## EXERCISE
Your answer should hold each line of the material that contains the word "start".

## INPUT DATA
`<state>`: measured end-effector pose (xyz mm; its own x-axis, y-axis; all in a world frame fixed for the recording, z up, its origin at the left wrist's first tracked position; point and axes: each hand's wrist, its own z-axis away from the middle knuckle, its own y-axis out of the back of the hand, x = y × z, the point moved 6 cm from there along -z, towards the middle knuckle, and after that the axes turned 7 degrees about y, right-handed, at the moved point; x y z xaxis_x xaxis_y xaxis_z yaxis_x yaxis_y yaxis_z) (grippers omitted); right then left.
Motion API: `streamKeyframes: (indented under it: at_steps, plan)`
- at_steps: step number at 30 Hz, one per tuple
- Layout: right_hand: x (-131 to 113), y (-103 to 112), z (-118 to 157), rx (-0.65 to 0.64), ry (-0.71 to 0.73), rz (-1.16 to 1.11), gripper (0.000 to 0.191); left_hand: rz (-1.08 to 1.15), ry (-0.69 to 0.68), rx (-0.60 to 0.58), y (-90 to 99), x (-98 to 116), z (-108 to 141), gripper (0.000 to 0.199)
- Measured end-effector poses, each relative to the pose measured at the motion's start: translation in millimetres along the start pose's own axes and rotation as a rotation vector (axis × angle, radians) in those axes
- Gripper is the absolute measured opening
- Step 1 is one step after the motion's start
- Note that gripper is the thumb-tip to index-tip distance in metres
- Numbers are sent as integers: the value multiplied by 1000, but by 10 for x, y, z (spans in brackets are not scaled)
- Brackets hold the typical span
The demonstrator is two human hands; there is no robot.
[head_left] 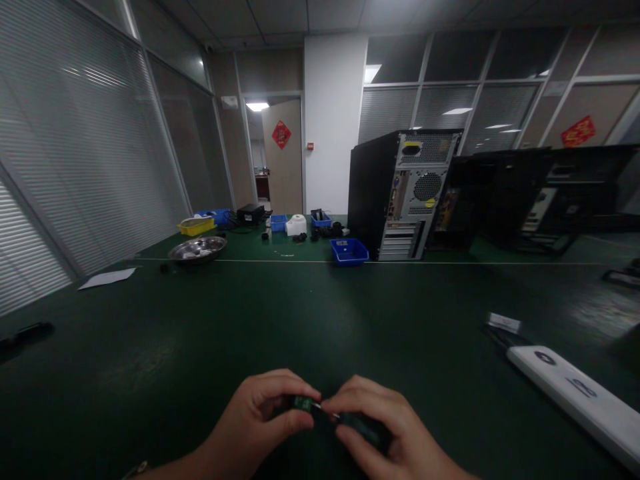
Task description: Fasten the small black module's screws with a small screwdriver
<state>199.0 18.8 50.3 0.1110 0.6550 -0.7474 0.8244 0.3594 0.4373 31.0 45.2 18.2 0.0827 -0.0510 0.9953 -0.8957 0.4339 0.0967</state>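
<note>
Low in the middle of the head view, my left hand [267, 417] pinches a small green circuit board [303, 403] between thumb and fingers. Just to the right, my right hand [383, 423] is closed, its fingertips around a thin, metallic piece [336, 416] too small and blurred to name. A short shiny part [316, 405] sticks out from the board toward the right fingertips. Both hands are just over the green tabletop [310, 320], close together.
A white device marked 18 [575, 387] lies at the right. Farther back stand a computer tower [410, 193], a blue tray [349, 252], a metal bowl [197, 249] and a yellow basket [197, 227]. A paper sheet [107, 278] and a dark object [27, 333] lie at the left.
</note>
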Motion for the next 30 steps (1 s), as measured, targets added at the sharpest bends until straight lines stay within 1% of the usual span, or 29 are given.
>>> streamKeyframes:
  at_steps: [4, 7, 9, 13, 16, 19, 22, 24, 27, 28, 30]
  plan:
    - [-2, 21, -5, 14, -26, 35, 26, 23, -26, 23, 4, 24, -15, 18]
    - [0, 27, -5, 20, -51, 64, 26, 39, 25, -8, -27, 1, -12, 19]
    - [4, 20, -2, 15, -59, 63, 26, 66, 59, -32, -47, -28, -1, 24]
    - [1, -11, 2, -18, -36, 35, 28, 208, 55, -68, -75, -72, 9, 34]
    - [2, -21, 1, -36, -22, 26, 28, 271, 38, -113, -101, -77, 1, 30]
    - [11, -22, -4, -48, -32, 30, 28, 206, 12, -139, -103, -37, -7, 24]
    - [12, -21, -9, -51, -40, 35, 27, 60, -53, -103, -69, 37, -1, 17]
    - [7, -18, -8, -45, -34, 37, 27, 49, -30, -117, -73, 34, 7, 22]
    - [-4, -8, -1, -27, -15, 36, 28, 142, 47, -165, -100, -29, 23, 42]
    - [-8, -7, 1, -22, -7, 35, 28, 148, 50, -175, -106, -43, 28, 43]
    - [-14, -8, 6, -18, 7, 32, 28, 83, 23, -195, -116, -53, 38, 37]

## RESPONSE AREA
- Measured end-effector poses, each relative to the pose measured at the motion's start: translation in millimetres along the start pose's own axes and rotation as a rotation vector (axis × angle, radians) in those axes
- Step 1 is one step after the motion's start

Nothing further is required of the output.